** Work task **
Go through the entries below and give the number of lines that have the string "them", and only that.

(Stored dataset items)
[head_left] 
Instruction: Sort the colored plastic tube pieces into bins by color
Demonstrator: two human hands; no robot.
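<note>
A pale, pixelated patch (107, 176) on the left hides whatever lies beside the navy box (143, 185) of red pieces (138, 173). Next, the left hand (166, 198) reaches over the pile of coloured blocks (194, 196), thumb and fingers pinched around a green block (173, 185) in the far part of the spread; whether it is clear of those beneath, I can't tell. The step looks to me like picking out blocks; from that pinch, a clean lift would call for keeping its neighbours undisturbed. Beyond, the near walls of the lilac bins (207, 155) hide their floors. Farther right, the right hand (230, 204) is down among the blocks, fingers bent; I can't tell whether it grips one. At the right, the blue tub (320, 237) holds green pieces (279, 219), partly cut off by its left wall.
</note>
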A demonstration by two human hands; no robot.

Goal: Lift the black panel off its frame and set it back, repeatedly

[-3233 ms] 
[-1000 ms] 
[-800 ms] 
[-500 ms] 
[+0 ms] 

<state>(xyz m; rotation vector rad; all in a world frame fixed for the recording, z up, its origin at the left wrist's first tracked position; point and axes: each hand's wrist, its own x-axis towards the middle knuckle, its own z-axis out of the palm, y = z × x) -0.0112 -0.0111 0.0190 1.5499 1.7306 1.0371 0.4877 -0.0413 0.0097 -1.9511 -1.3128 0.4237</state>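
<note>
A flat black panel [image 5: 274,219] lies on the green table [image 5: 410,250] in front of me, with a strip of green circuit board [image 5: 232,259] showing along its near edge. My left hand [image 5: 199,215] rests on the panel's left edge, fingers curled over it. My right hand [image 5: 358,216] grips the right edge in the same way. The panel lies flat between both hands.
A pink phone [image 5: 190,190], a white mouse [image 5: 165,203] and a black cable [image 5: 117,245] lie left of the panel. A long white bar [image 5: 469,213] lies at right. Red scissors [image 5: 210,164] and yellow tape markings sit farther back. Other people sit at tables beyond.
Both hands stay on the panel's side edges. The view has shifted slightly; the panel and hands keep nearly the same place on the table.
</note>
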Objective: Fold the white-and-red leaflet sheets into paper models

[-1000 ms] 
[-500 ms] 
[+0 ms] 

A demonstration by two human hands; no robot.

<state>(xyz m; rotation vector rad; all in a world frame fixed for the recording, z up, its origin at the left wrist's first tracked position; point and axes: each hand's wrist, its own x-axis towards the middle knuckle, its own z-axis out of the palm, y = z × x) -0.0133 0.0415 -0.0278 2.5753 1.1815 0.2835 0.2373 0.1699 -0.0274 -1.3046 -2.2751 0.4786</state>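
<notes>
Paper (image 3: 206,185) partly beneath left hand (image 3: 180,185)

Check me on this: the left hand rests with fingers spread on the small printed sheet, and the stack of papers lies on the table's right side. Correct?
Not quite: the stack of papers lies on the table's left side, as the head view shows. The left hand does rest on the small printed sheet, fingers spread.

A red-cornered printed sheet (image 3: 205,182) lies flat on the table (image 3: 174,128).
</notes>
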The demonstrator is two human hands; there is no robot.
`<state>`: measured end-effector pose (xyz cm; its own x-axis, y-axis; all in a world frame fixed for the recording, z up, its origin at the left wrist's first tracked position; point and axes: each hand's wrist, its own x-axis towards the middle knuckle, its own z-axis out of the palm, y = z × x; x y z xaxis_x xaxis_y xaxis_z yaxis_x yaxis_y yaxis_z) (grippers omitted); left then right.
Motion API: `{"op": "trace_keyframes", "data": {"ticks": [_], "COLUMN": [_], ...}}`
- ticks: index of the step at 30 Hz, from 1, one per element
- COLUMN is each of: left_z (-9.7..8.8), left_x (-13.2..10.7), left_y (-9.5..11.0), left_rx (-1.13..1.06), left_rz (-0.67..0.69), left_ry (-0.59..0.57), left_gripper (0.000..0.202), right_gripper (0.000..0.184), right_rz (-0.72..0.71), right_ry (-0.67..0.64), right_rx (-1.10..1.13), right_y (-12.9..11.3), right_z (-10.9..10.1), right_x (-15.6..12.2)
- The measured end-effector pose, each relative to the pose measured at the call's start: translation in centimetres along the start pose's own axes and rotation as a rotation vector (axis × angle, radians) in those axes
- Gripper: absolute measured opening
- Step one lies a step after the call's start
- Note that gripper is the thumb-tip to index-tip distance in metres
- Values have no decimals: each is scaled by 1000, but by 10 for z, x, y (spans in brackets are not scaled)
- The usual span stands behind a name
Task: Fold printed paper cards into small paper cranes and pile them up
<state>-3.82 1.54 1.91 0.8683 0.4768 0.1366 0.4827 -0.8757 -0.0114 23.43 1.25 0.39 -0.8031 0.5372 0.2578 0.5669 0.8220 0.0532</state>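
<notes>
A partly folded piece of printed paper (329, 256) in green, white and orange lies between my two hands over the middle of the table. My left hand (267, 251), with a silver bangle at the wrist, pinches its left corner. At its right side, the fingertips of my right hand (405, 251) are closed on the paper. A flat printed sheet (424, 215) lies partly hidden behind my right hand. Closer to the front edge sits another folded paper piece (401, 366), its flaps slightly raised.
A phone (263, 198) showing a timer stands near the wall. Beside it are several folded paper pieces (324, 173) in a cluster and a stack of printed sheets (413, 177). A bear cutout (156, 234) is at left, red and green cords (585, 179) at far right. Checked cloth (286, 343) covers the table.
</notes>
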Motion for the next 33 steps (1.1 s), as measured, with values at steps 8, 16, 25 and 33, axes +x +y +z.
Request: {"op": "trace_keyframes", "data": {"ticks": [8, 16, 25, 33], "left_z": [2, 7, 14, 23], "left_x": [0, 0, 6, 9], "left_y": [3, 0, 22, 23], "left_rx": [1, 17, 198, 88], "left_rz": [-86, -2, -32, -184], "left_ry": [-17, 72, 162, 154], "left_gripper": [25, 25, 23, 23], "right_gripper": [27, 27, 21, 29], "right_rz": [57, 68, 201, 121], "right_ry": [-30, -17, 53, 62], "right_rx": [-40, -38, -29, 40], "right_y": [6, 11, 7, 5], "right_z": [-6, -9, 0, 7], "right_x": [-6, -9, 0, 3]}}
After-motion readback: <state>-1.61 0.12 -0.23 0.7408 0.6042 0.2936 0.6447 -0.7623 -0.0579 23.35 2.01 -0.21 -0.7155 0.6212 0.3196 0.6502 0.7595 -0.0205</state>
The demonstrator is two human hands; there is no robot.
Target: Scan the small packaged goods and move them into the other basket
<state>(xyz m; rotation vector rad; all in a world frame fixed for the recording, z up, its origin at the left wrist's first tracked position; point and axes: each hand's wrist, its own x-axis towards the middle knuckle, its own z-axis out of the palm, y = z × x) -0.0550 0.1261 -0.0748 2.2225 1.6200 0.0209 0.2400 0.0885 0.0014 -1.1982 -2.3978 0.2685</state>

** Output of the task **
2